Pourquoi les problèmes cachés sont si difficiles à détecter
Dans de nombreux contextes réels, le comportement d’un système est fortement non linéaire : de petites variations d’entrée peuvent provoquer de grandes oscillations inattendues en sortie. Les méthodes de contrôle traditionnelles supposent que les concepteurs connaissent les équations régissant ce comportement et que les capteurs et actionneurs fonctionnent globalement comme prévu. En pratique, les composants vieillissent, deviennent bruyants ou sont remplacés par du matériel légèrement différent. Les contrôleurs tolérants aux pannes conventionnels ouvrent soit des marges de sécurité fixes (méthodes passives), soit s’appuient sur des modèles précis pour détecter et accommoder les défauts (méthodes actives). Les deux approches peinent lorsque le système évolue au fil du temps ou que son fonctionnement interne n’est pas entièrement connu. Les auteurs soutiennent que l’industrie a besoin de contrôleurs qui apprennent à partir de données en temps réel, détectent quand capteurs ou actionneurs se comportent mal et corrigent ces défauts en temps réel sans nécessiter un plan détaillé du système.

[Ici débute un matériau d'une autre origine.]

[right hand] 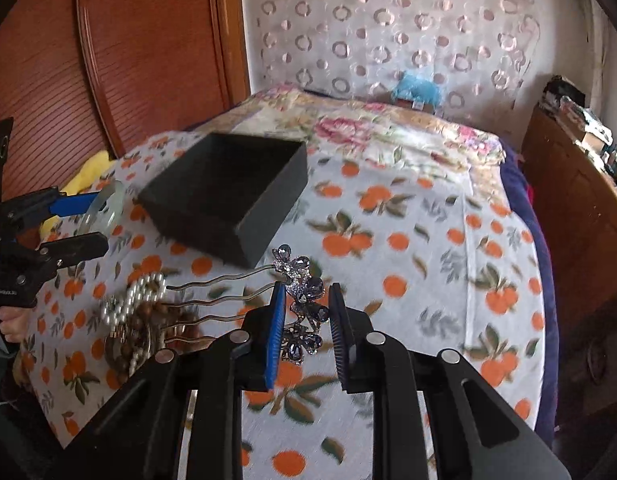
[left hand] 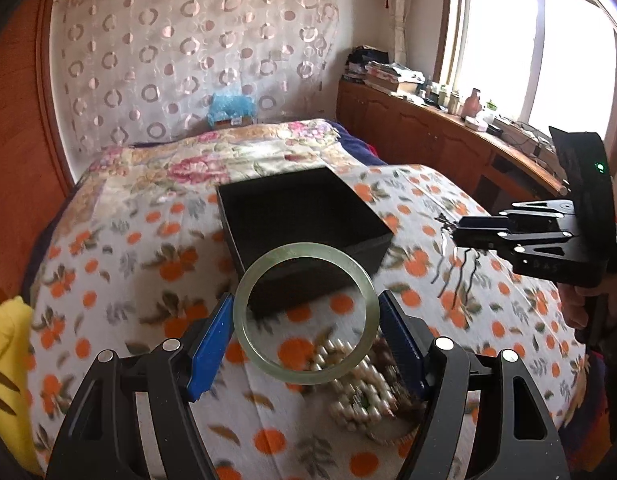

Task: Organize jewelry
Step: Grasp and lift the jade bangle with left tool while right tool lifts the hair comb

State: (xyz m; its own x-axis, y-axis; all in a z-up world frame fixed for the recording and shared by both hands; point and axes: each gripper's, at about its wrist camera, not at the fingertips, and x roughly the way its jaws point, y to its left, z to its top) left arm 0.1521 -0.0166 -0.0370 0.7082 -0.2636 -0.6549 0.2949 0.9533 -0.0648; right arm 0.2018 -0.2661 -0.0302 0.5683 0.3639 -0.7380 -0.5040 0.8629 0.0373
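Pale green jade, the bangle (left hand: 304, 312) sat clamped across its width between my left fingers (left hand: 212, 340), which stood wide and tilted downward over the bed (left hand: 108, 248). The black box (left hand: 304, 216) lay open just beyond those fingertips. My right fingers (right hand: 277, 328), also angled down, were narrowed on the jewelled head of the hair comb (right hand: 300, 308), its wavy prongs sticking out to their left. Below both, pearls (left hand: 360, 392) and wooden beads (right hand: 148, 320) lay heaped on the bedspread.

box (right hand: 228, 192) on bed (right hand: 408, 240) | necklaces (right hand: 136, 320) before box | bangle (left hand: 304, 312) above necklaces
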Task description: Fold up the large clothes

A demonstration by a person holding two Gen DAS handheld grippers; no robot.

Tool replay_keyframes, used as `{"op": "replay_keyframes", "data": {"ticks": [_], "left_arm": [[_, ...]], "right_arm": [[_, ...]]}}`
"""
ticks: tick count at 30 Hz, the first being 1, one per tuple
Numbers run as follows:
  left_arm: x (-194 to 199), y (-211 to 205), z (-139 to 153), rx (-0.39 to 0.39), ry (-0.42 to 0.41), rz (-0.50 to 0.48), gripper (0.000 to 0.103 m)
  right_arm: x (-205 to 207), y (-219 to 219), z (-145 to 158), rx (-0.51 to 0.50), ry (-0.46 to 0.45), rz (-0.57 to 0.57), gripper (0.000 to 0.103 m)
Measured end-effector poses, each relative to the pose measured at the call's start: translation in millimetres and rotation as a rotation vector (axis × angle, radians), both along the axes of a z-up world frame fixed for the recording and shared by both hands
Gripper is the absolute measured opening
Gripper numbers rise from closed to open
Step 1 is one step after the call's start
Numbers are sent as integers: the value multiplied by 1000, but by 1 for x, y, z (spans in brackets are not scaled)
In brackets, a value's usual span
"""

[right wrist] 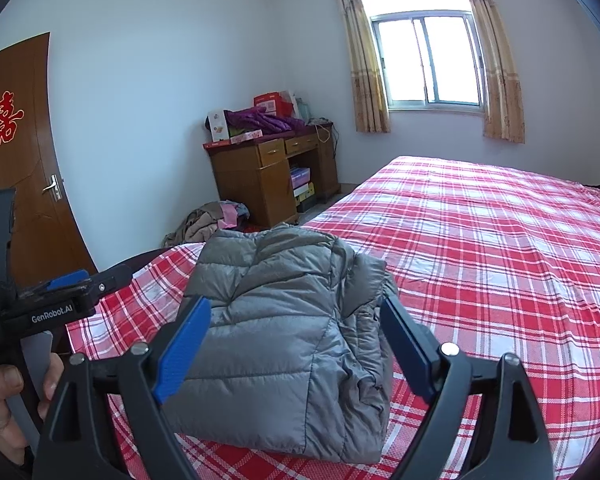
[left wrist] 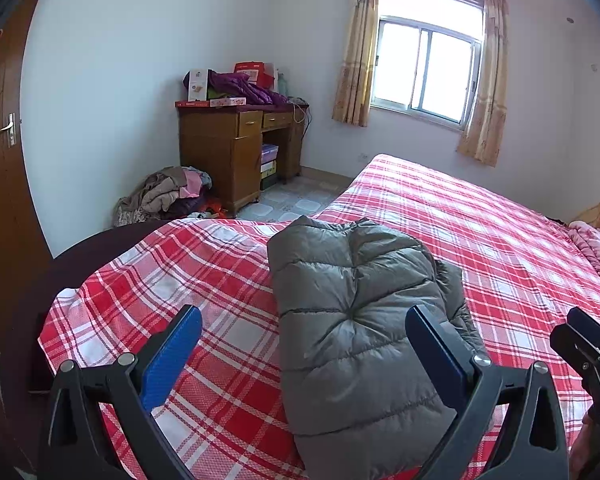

Un contrôleur apprenant qui traite le système comme une boîte noire
Le cadre proposé considère la plante purement comme une boîte noire : il ne voit que les signaux de commande envoyés et les sorties mesurées par les capteurs. Au cœur du dispositif se trouve un système de logique floue de type 3, une forme avancée de modélisation floue conçue pour gérer une forte incertitude et le bruit de mesure. Ce système flou apprend en ligne une description compacte entrée–sortie des dynamiques inconnues, tandis qu’un contrôleur prédictif basé sur un modèle (MPC) utilise ce modèle appris pour planifier les actions de commande futures sur un horizon court. Une unité adaptative de stabilisation fonctionne en parallèle, garantissant que, même si le modèle est imparfait ou que des paramètres dérivent, la rétroaction combinée maintient les erreurs de suivi bornées et les pousse finalement vers zéro.
Surveiller les surveillants : détection des défauts de capteurs et d’actionneurs
Le cadre répartit la gestion des fautes en deux volets coordonnés. D’abord, une unité de détection des pannes de capteur utilise deux estimateurs flous de type 3 supplémentaires ainsi qu’un bloc de supervision pour inférer dans quelle mesure une lecture de capteur s’est écartée de sa valeur d’équilibre attendue. À partir de cela, elle génère un signal correctif qui « contre-biais » efficacement la mesure défectueuse afin que le contrôleur principal continue de voir une sortie fiable. Ensuite, la méthode construit une structure virtuelle qui reflète le système réel : elle comprend un capteur virtuel, un actionneur virtuel, son propre identificateur flou et un MPC virtuel. Parce que la boucle virtuelle n’est pas affectée par la dégradation de l’actionneur réel, les différences entre les chemins de commande virtuel et réel révèlent l’ampleur de la défaillance de l’actionneur réel. Une formule simple transforme cet écart en un niveau de défaut estimé, qui est ensuite compensé dans le signal de commande principal.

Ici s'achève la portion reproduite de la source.